NLP has taken the therapy world by storm and quite rightly so. It creates rapid lasting change and you don’t need a PHD to learn the simple skills. There are many, many trainers and training company’s pumping out Practitioner by the hundreds and it would be fair to say that there are varying degrees of competency amongst these. I certainly have been amongst those who have argued in the past that some training school are responsible for poor quality NLP training, thus sending out inexperienced practitioners into the world, free to practice in the therapeutic world of the venerable and insecure.
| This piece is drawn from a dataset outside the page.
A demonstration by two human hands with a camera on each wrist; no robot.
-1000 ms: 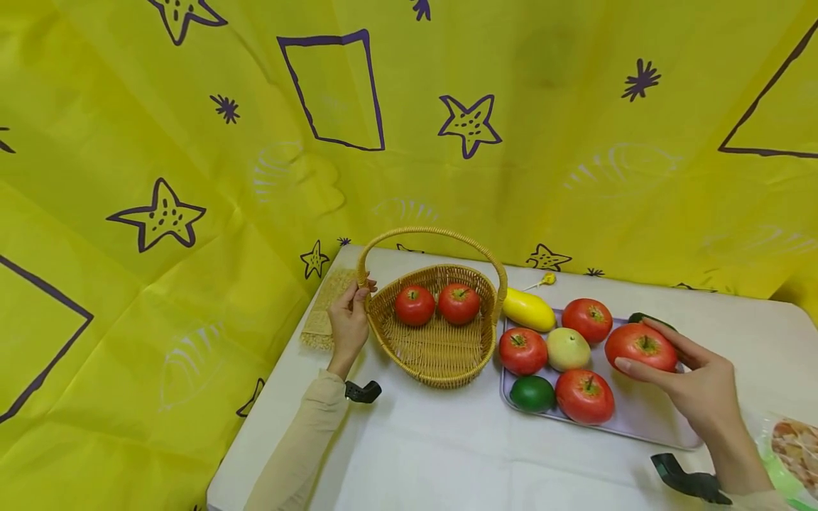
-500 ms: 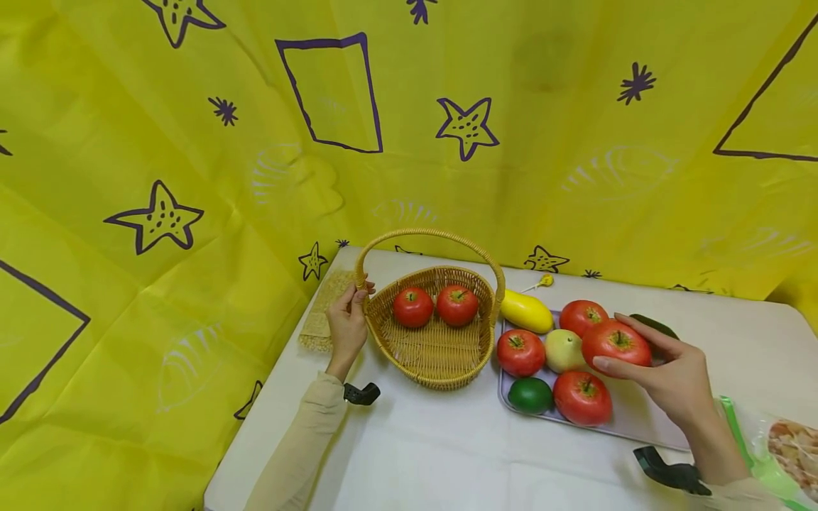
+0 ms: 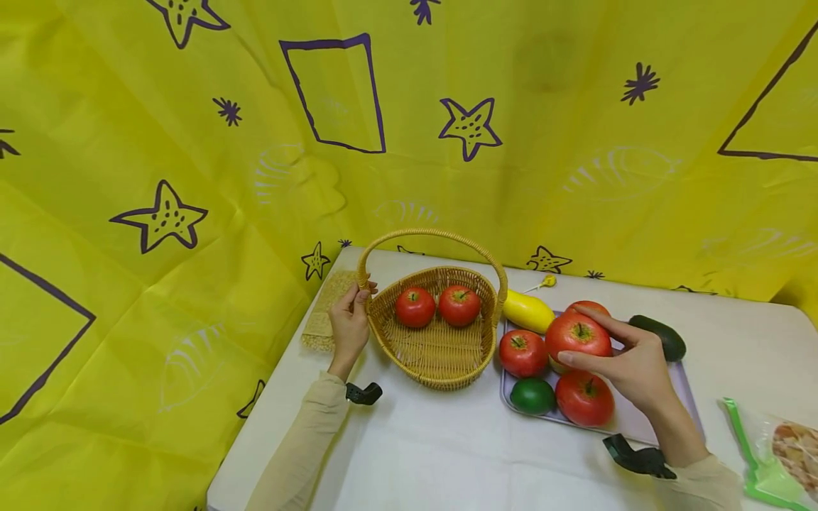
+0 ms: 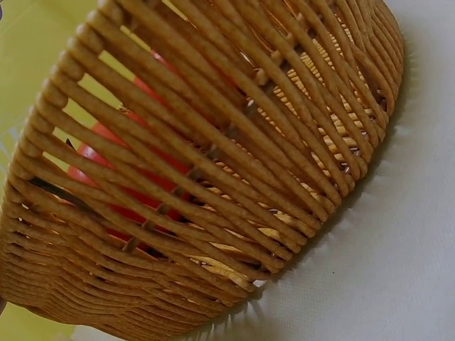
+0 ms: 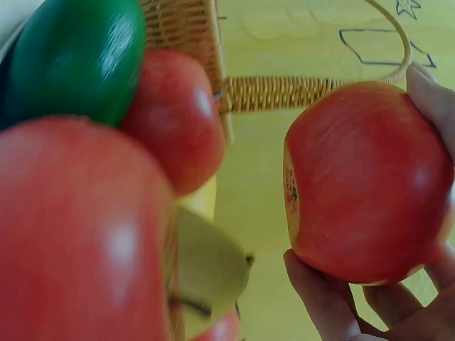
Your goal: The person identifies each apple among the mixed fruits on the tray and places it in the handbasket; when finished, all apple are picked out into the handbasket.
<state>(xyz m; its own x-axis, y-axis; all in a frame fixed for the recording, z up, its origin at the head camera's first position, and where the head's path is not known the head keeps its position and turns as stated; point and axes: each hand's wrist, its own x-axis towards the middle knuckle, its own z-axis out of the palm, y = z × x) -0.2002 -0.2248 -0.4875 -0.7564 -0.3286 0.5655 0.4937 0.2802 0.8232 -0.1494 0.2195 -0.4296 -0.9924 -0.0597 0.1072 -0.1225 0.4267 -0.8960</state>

The challenge with NLP in my opinion, is not finding somewhere to learn it, or someone to teach it, but, actually being good at it. For me, there are two factors that can influence the ability of each individual practitioner.

  • Charisma
    Even the most intense, most specialised NLP training course has yet to find a way of teaching this natural elegance to it’s delegates. I’m talking about the elegance that would just ease out of someone like Milton Erickson in an artfully conversational way creating major changes to the listeners’ unconscious mind. Is this a skill that can be learned? If so, how is it taught? Are there people that can never really learn this and are these people practising NLP? Yes of course they are. They are the people who attend the courses to become therapists, yet what they really need is to see a therapist. I’ll never forget, when we first set up People Building and were emailing therapists from all areas to let them know we were on the map. One lady emailed back saying that she was already an NLP Practitioner and had been personally trained by Dr. Richard Bandler and therefore didn’t need to be aware of our services. I had to bind my hands together to prevent the temptation of emailing back “That doesn’t mean you’re any good though, does it?”
  • The Law of Requisite Variety (the person with the most flexibility of behaviour has the greatest influence over others.)
    I remember once when I attended an EFT seminar and met a very interesting bunch of therapists called Guided Self Healers. I don’t know anything about Guided Self Healing, so far be it from me to pass judgement on what they do, but I can tell you that they all seemed to be a bunch of nutters. I sat with them whilst they chatted enthusiastically about what number I was. They were sure I was a 9. I don’t know what being a 9 means, but I also know I am a Pisces (which this week means I’m going to meet a stranger, according to my horoscopes- how difficult can that be?!) I’m also a Goat (Chinese astrology) right handed, visual (mainly) and blonde (naturally dumb).

The thing with NLP is it’s great when you use it with a degree of fluidity. Yes, strategies can work, but a complex strategy may be run unconsciously. If you want to elicit an unconscious strategy from someone, they will become conscious about what they are doing, what happens to the strategy then? Yes, anchors can work, but if the client thinks it’s all a load of poppycock, are they going to experience the state when he anchor is tested? Yes, I’m mainly visual, but probably not when I have my singing lessons. It’s great that this stuff works, but being a true NLPer is about accepting that sometimes you get a different result to the one you were expecting, and to expect that anything else could happen instead. Lets stop putting people in boxes and expecting the norm and instead accept that actually anyone can be whatever they choose to do or be. Only then, can we practice as therapists who truly access all of our own internal resources in order to facilitate changes within the clients that we are working with.